## TASK DESCRIPTION
All lines from the one containing "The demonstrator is" through the last line below must be duplicated exactly, with nothing outside that span.

## RAW DATA

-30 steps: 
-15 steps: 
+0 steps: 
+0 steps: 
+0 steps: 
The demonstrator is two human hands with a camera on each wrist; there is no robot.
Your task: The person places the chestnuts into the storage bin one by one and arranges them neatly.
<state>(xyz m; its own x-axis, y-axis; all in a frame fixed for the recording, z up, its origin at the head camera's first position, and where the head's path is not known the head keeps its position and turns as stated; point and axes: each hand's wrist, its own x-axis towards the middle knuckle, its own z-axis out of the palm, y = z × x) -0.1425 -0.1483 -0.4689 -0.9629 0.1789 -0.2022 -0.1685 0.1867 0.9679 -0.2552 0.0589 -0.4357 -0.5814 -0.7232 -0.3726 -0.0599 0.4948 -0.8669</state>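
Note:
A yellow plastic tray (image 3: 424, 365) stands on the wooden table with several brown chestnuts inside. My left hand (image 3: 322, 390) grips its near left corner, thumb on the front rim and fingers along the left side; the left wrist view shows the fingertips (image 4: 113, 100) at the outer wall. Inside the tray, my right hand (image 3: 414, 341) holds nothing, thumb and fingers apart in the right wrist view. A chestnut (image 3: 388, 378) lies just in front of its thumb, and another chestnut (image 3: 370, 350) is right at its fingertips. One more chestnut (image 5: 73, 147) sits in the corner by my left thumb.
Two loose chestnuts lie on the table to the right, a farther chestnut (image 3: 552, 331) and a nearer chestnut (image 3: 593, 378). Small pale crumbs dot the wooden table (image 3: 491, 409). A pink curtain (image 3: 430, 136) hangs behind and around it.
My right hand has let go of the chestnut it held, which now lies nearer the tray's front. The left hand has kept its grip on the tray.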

## ANSWER FOR THE TASK
The demonstrator is two human hands with a camera on each wrist; there is no robot.
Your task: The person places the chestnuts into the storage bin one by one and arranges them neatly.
<state>(xyz m; its own x-axis, y-axis; all in a frame fixed for the recording, z up, its origin at the head camera's first position, and where the head's path is not known the head keeps its position and turns as stated; point and axes: each hand's wrist, its own x-axis towards the middle knuckle, its own z-axis out of the palm, y = z × x) -0.1425 -0.1483 -0.4689 -0.9629 0.1789 -0.2022 -0.1685 0.1867 0.9679 -0.2552 0.0589 -0.4357 -0.5814 -0.7232 -0.3726 -0.0599 0.4948 -0.8669</state>
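Note:
A yellow plastic tray (image 3: 424, 365) stands on the wooden table with several brown chestnuts inside. My left hand (image 3: 322, 390) grips its near left corner, thumb on the front rim and fingers along the left side; the left wrist view shows the fingertips (image 4: 113, 100) at the outer wall. Inside the tray, my right hand (image 3: 414, 341) holds nothing, thumb and fingers apart in the right wrist view. A chestnut (image 3: 388, 378) lies just in front of its thumb, and another chestnut (image 3: 370, 350) is right at its fingertips. One more chestnut (image 5: 73, 147) sits in the corner by my left thumb.
Two loose chestnuts lie on the table to the right, a farther chestnut (image 3: 552, 331) and a nearer chestnut (image 3: 593, 378). Small pale crumbs dot the wooden table (image 3: 491, 409). A pink curtain (image 3: 430, 136) hangs behind and around it.
My right hand has let go of the chestnut it held, which now lies nearer the tray's front. The left hand has kept its grip on the tray.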

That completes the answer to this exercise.